Description of the task: Transcribe the full listing exactly, and drop every picture.

Supplied material:
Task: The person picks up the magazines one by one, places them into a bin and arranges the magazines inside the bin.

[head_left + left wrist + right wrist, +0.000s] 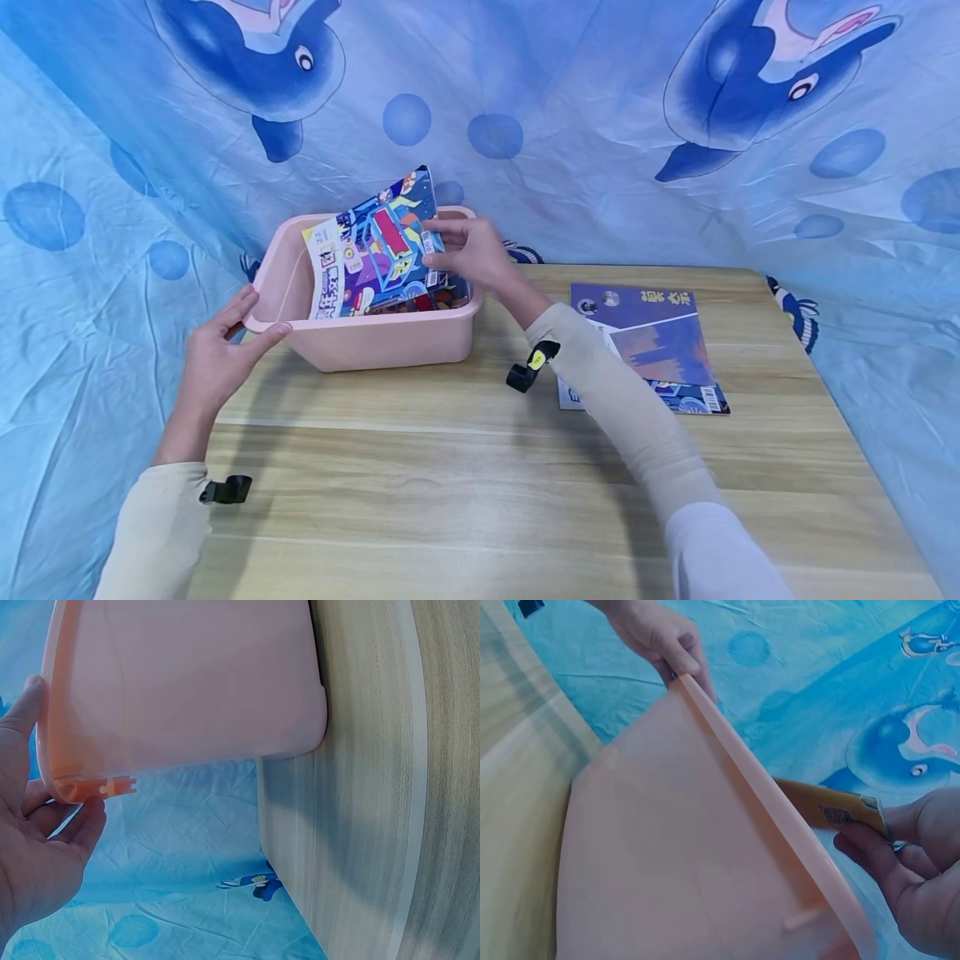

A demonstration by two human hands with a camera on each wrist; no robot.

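Note:
A pink plastic tub (390,337) stands at the table's back left. My left hand (225,337) holds its left rim, thumb on top and fingers under the lip; the left wrist view shows the same tub (187,682) and hand (37,847). A colourful magazine (378,250) stands tilted inside the tub, its top edge above the rim. My right hand (468,250) pinches the magazine's right edge over the tub. The right wrist view shows the tub's outer wall (682,855), a corner of the magazine (832,810) and my right hand's fingers (904,870).
A second, purple magazine (656,333) lies flat on the wooden table (450,492) to the right of my right forearm. Blue dolphin-print cloth (562,108) hangs behind and on both sides of the table.

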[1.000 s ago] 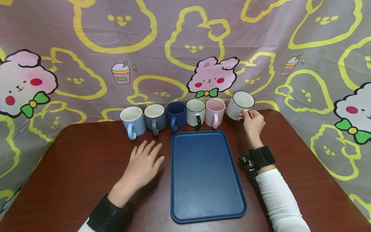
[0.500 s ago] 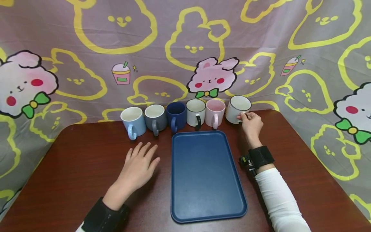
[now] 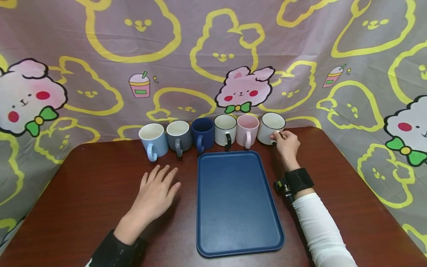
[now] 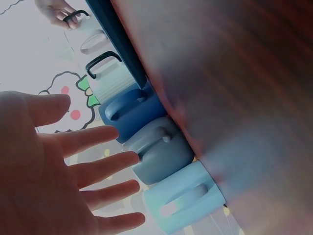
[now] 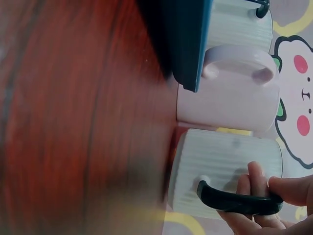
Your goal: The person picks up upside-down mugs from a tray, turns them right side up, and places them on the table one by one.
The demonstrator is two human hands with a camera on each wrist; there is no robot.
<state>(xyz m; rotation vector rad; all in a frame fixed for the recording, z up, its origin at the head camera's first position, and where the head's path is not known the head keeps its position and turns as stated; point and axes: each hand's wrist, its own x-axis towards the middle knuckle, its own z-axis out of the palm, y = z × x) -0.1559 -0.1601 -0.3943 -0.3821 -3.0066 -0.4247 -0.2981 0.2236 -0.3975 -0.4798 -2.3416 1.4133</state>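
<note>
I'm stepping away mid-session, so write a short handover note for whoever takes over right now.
Right hand: fingers curled on the black handle of the white ribbed mug, which stands on the table at the right end of the row, beside the pink mug.
Left hand: flat on the table, holding nothing.
Blue tray: nothing on it.
Done: six mugs in a row behind the tray.
Left: none is on the tray yet.
</note>
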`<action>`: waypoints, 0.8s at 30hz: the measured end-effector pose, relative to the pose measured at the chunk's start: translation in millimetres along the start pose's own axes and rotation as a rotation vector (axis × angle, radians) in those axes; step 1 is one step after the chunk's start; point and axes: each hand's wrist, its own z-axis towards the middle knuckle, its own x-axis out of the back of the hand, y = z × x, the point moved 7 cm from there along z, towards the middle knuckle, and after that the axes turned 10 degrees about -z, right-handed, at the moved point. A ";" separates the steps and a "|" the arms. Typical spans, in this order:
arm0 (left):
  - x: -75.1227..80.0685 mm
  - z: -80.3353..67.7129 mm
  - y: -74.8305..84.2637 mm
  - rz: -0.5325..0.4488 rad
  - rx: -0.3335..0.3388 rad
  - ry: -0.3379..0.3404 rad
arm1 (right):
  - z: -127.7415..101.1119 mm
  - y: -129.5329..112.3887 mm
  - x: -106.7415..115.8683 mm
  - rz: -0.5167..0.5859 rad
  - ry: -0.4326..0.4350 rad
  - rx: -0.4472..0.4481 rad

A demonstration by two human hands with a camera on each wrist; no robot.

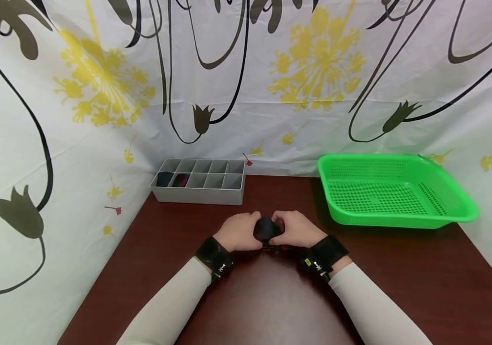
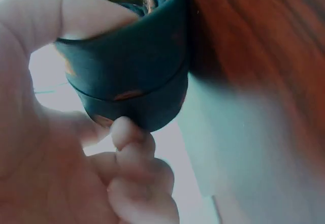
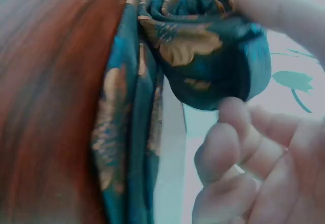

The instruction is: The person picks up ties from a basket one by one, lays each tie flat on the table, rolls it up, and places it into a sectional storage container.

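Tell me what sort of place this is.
Probably a staged tabletop workspace, not a lived-in room: a flowered curtain walls off a brown table, where a grey divided box and a green basket sit. Both hands hold a rolled teal cloth.

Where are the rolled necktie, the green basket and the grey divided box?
rolled necktie [image 3: 203,56], right wrist view, on the coiled end of the roll.
green basket [image 1: 461,213], head view, on its front right rim.
grey divided box [image 1: 198,195], head view, on its front wall.
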 end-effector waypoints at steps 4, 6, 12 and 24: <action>-2.0 1.8 0.8 -0.072 -0.003 -0.015 | -0.5 10.5 -4.1 -0.024 -0.046 -0.045; -2.7 2.2 1.3 -0.067 -0.013 -0.008 | -1.0 13.3 -4.7 -0.028 -0.053 -0.040; 1.1 -0.9 1.0 0.051 -0.006 0.030 | -0.3 2.3 -3.2 0.021 -0.024 0.044; 0.4 -1.6 2.3 -0.069 -0.009 -0.016 | 0.5 5.9 -5.0 -0.018 -0.036 0.019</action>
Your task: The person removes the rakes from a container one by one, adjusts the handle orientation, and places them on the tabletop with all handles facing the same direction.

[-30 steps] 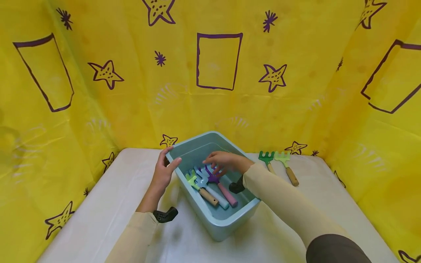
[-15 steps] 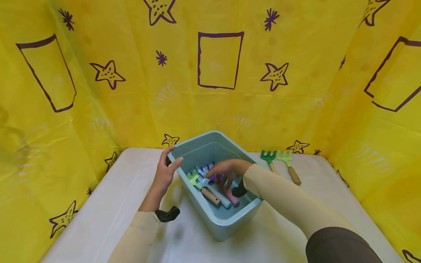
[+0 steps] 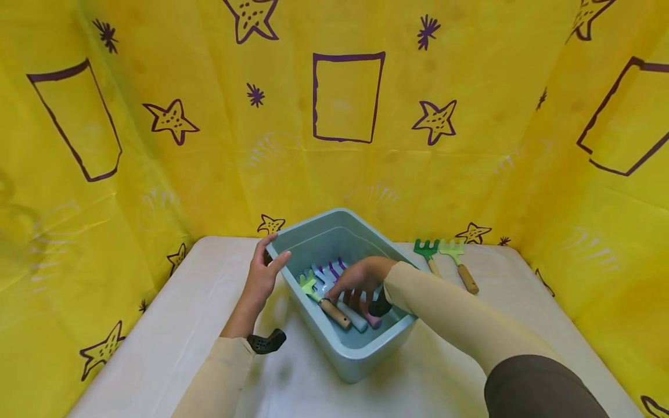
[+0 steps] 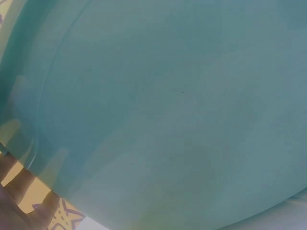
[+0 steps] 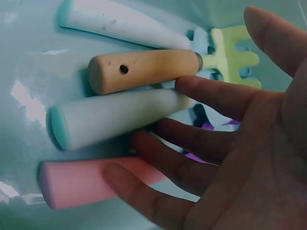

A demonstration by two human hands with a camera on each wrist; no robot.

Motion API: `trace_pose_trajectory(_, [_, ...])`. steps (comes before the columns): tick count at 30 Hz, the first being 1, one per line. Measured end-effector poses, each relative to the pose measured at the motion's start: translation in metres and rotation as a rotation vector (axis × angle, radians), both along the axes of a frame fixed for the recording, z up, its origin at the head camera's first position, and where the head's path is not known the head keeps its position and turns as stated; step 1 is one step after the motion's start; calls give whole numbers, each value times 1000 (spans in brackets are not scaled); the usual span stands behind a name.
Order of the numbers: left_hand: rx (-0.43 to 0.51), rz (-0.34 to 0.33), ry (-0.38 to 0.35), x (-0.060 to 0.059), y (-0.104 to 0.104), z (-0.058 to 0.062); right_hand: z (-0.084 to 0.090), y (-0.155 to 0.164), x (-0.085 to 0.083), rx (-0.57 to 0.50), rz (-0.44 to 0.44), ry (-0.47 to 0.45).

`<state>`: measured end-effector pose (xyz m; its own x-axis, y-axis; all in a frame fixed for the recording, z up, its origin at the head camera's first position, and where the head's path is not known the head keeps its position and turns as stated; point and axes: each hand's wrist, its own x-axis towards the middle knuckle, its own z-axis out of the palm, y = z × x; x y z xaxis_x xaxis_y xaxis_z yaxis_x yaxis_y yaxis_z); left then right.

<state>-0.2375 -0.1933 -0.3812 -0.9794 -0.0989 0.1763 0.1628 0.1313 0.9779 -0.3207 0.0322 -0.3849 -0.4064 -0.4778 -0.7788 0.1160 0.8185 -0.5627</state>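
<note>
A pale blue plastic bin [image 3: 334, 342] stands on the white surface. My left hand [image 3: 259, 278] holds its left rim, thumb over the edge. Inside lie several small hand rakes. One is a light green rake [image 3: 334, 313] with a wooden handle; beside it is a light blue rake [image 3: 355, 321]. A purple rake [image 3: 337, 267] with a pink handle [image 5: 91, 182] is partly covered by my right hand [image 3: 360, 278]. In the right wrist view, my right fingers spread loosely over the handles, thumb apart. Another whitish handle [image 5: 120, 21] lies past the wooden one.
Right of the bin, a dark green rake [image 3: 428, 249] and a light green rake [image 3: 460, 264] lie on the white surface [image 3: 460, 325]. Yellow fabric [image 3: 350, 174] with purple drawings walls in the back and sides.
My right hand has gone down in the bin from above the purple rake's tines toward the handles. My left hand keeps its place on the rim.
</note>
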Motion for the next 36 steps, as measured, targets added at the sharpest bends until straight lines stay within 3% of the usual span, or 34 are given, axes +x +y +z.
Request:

Output of the task:
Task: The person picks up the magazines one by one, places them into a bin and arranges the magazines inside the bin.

[head_left + left wrist + right wrist, +0.000s] 

A demonstration by two human hands with a camera on each wrist; no robot.

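Note:
A pink plastic tub (390,337) stands at the table's back left. My left hand (225,337) holds its left rim, thumb on top and fingers under the lip; the left wrist view shows the same tub (187,682) and hand (37,847). A colourful magazine (378,250) stands tilted inside the tub, its top edge above the rim. My right hand (468,250) pinches the magazine's right edge over the tub. The right wrist view shows the tub's outer wall (682,855), a corner of the magazine (832,810) and my right hand's fingers (904,870).
A second, purple magazine (656,333) lies flat on the wooden table (450,492) to the right of my right forearm. Blue dolphin-print cloth (562,108) hangs behind and on both sides of the table.
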
[1.000 s ago] 
[0.500 s ago] 
[now] 
[now] 
[now] 
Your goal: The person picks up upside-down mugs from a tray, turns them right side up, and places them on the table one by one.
The demonstrator is two human hands with a camera on each wrist; there is no robot.
<state>(xyz m; rotation vector rad; all in a frame fixed for the recording, z up, its origin at the head camera's first position, and where the head's path is not known the head keeps its position and turns as stated; point and axes: each hand's wrist, its own x-axis towards the middle knuckle, its own z-axis out of the palm, y = z × x) -0.1559 -0.1601 -0.3943 -0.3821 -3.0066 -0.4247 -0.2981 0.2236 -0.3975 -0.4798 -2.3416 1.4133</state>
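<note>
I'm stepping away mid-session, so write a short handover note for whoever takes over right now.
Right hand: fingers curled on the black handle of the white ribbed mug, which stands on the table at the right end of the row, beside the pink mug.
Left hand: flat on the table, holding nothing.
Blue tray: nothing on it.
Done: six mugs in a row behind the tray.
Left: none is on the tray yet.
</note>
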`<action>`: waypoints, 0.8s at 30hz: the measured end-effector pose, relative to the pose measured at the chunk's start: translation in millimetres along the start pose's own axes and rotation as a rotation vector (axis × angle, radians) in those axes; step 1 is one step after the chunk's start; point and axes: each hand's wrist, its own z-axis towards the middle knuckle, its own x-axis out of the back of the hand, y = z × x, the point moved 7 cm from there along z, towards the middle knuckle, and after that the axes turned 10 degrees about -z, right-handed, at the moved point. A ";" separates the steps and a "|" the arms. Typical spans, in this order:
arm0 (left):
  - x: -75.1227..80.0685 mm
  - z: -80.3353..67.7129 mm
  - y: -74.8305..84.2637 mm
  - rz: -0.5325..0.4488 rad
  - rx: -0.3335..0.3388 rad
  - ry: -0.3379..0.3404 rad
arm1 (right):
  - z: -127.7415..101.1119 mm
  - y: -129.5329..112.3887 mm
  - x: -106.7415..115.8683 mm
  - rz: -0.5167..0.5859 rad
  - ry: -0.4326..0.4350 rad
  - rx: -0.4472..0.4481 rad

A demonstration by two human hands with a camera on each wrist; no robot.


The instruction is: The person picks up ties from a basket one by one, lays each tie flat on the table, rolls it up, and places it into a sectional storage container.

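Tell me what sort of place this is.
Probably a staged tabletop workspace, not a lived-in room: a flowered curtain walls off a brown table, where a grey divided box and a green basket sit. Both hands hold a rolled teal cloth.

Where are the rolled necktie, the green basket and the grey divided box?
rolled necktie [image 3: 203,56], right wrist view, on the coiled end of the roll.
green basket [image 1: 461,213], head view, on its front right rim.
grey divided box [image 1: 198,195], head view, on its front wall.
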 end-effector waypoints at steps 4, 6, 12 and 24: <action>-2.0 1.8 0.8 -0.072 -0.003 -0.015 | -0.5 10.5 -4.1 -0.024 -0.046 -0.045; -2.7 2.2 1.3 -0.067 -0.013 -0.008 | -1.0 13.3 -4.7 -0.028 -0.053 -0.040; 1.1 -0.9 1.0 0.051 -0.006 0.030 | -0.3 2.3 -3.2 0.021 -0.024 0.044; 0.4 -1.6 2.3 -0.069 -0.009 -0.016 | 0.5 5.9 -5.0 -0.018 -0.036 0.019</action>
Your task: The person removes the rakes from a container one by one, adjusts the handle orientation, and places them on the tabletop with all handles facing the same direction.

[-30 steps] 
[-15 steps] 
[+0 steps] 
[+0 steps] 
[+0 steps] 

A demonstration by two human hands with a camera on each wrist; no robot.

Motion API: `trace_pose_trajectory(_, [_, ...])`. steps (comes before the columns): tick count at 30 Hz, the first being 1, one per line. Measured end-effector poses, each relative to the pose measured at the motion's start: translation in metres and rotation as a rotation vector (axis × angle, radians), both along the axes of a frame fixed for the recording, z up, its origin at the head camera's first position, and where the head's path is not known the head keeps its position and turns as stated; step 1 is one step after the motion's start; calls give whole numbers, each value times 1000 (spans in brackets are not scaled); the usual span stands behind a name.
Order of the numbers: left_hand: rx (-0.43 to 0.51), rz (-0.34 to 0.33), ry (-0.38 to 0.35), x (-0.060 to 0.059), y (-0.104 to 0.104), z (-0.058 to 0.062); right_hand: z (-0.084 to 0.090), y (-0.155 to 0.164), x (-0.085 to 0.083), rx (-0.57 to 0.50), rz (-0.44 to 0.44), ry (-0.47 to 0.45).

`<state>`: measured end-effector pose (xyz m; its own x-axis, y-axis; all in a frame fixed for the recording, z up, its origin at the head camera's first position, and where the head's path is not known the head keeps its position and turns as stated; point and axes: each hand's wrist, its own x-axis towards the middle knuckle, its own z-axis out of the palm, y = z × x; x y z xaxis_x xaxis_y xaxis_z yaxis_x yaxis_y yaxis_z); left then right.

<state>-0.2375 -0.1933 -0.3812 -0.9794 -0.0989 0.1763 0.1628 0.1313 0.9779 -0.3207 0.0322 -0.3849 -0.4064 -0.4778 -0.7788 0.1160 0.8185 -0.5627</state>
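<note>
A pale blue plastic bin [image 3: 334, 342] stands on the white surface. My left hand [image 3: 259, 278] holds its left rim, thumb over the edge. Inside lie several small hand rakes. One is a light green rake [image 3: 334, 313] with a wooden handle; beside it is a light blue rake [image 3: 355, 321]. A purple rake [image 3: 337, 267] with a pink handle [image 5: 91, 182] is partly covered by my right hand [image 3: 360, 278]. In the right wrist view, my right fingers spread loosely over the handles, thumb apart. Another whitish handle [image 5: 120, 21] lies past the wooden one.
Right of the bin, a dark green rake [image 3: 428, 249] and a light green rake [image 3: 460, 264] lie on the white surface [image 3: 460, 325]. Yellow fabric [image 3: 350, 174] with purple drawings walls in the back and sides.
My right hand has gone down in the bin from above the purple rake's tines toward the handles. My left hand keeps its place on the rim.
</note>
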Motion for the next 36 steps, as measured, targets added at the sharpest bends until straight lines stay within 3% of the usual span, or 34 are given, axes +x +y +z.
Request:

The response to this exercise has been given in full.